Он прищуривался, улыбался, деловито забирал в легкие воздух, потом рассказывал и рассказывал, объяснял все о самом себе.
В рассказе иногда чувствовалось влияние писателя Михаила Зощенко, юмориста.
Зощенко лихо писал о хамстве и хамах современного общества, никогда не забывая, однако, что он от хамов кормится, а Сенушкин почитывал иногда книжки... Случалось.
— Человек — не лошадь, факт! — многозначительно усмехался Сенушкин, работая под Зощенко.— Лошадью я и без революции могу сделаться. Лошадям все одно на кого работать — на пролетария либо на буржуя. На буржуазный класс, может, и удобнее — погуще харчишки! А с пролетария чего взять? Пролетарий сам тольки-тольки как три раза на день начал исть; это сколь же годов ждать, покуда он досыта наистся и от своего куска другому отломит? Долго! Тем более что пролетарии всех стран желают соединиться, значит, им ба-альшой кусок надобен будет!
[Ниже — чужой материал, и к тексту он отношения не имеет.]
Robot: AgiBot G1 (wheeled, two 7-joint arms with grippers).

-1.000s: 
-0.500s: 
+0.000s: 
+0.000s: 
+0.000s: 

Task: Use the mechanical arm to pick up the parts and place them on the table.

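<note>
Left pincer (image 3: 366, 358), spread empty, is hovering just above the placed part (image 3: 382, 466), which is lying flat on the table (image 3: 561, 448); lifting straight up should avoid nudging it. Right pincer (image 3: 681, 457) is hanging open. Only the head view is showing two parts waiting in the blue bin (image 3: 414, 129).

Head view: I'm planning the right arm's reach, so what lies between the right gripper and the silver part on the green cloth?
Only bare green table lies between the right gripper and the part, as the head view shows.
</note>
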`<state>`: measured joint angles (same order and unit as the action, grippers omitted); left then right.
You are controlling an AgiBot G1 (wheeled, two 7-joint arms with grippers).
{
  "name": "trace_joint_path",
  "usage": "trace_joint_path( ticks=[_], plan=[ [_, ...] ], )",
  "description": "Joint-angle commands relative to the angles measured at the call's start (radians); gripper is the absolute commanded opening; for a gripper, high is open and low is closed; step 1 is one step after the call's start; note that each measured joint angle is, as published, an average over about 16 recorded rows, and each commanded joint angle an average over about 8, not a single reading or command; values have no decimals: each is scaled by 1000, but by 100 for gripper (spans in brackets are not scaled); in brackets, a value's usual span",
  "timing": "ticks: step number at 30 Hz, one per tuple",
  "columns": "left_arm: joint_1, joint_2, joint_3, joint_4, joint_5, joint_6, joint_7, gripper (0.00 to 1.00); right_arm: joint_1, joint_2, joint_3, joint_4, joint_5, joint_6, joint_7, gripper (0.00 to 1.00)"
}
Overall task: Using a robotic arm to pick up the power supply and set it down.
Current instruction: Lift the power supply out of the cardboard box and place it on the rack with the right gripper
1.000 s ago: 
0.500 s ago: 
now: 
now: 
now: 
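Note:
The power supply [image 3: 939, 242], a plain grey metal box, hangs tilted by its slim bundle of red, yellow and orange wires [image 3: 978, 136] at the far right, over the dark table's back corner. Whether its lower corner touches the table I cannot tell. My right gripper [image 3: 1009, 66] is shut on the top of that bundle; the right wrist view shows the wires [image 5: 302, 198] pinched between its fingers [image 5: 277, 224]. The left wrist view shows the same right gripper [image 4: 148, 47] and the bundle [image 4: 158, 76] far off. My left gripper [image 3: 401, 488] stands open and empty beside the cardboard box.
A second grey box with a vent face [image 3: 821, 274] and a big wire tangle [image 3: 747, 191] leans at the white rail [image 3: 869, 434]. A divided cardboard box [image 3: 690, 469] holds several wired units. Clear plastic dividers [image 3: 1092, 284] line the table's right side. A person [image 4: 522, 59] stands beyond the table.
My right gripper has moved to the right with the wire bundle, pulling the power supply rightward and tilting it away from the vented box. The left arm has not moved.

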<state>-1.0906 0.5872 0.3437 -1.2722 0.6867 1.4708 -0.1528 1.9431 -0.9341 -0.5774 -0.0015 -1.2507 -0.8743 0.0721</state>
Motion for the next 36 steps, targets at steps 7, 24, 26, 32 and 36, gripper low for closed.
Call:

Ну, а когда так, чем он мне нынче-то возможен, хозяин-пролетарий? Единственно — он мне полегче работу может сделать, поменее, чем буржуй, за работу с меня спросить и на мой отгул-прогул сквозь палец поглядеть...
Легкая работа — тот же хлеб, человек — не лошадь, ему легкую работу искать свойственно.
Но вот ничего не скажу, все с самого-то с начала, то есть с Великого Октября, произошло правильно, потому что я, Сенушкин, был поставлен председателем сельского Совета. И был доволен. Человек — не лошадь. Это буржую все одно, кто бы на его ни работал, лишь бы день и ночь работал. Ему все одно, какое твое происхождение, какие ты произносишь слова, но это старорежимный подход, а пролетариат, он по-другому: на анкету поглядит, на происхождение, на сознательность, а также и на то, могу ли с массой разговаривать, находить с ей общий язык. А я с массой хорошо разговариваю, я непонятного для ее слова сроду не скажу, не выскочит оно у меня с языка. Потом я к тетушке на двое месяцев ездил в Екатеринбургскую губернию, а вернулся — на моем месте другой сельсовет сидит. Я, уезжая, фуражку собственную в советском помещении оставил, так он, тот нахал, новый председатель, и фуражку мою на себя нацепил и с головы ее не сымает, хотя на улице, хотя в помещении, хотя где... Вот какой оказался род человеческий!
Я бы после тетушки-то, я бы сделал для пролетарской власти как надо: не пью, курить на ту пору бросил. Я бы для ее и далее старался, лишь бы она для меня легкой жизни на жалела. А ей жалеть нельзя, ей одно из двух: либо корми, как буржуй за хорошую работу хорошего мастера кормит, либо давай легкую жизнь и чтобы человек уже сам по себе имел бы возможность крошки где-нибудь поклевать, либо старайся изо всех сил, плати порядочное жалованье. Вот так мы бы с ей и далее жили бы душа в душу, с властью, когда бы не тетушка. Она и не сильно возрастом-то вышла против племянничка.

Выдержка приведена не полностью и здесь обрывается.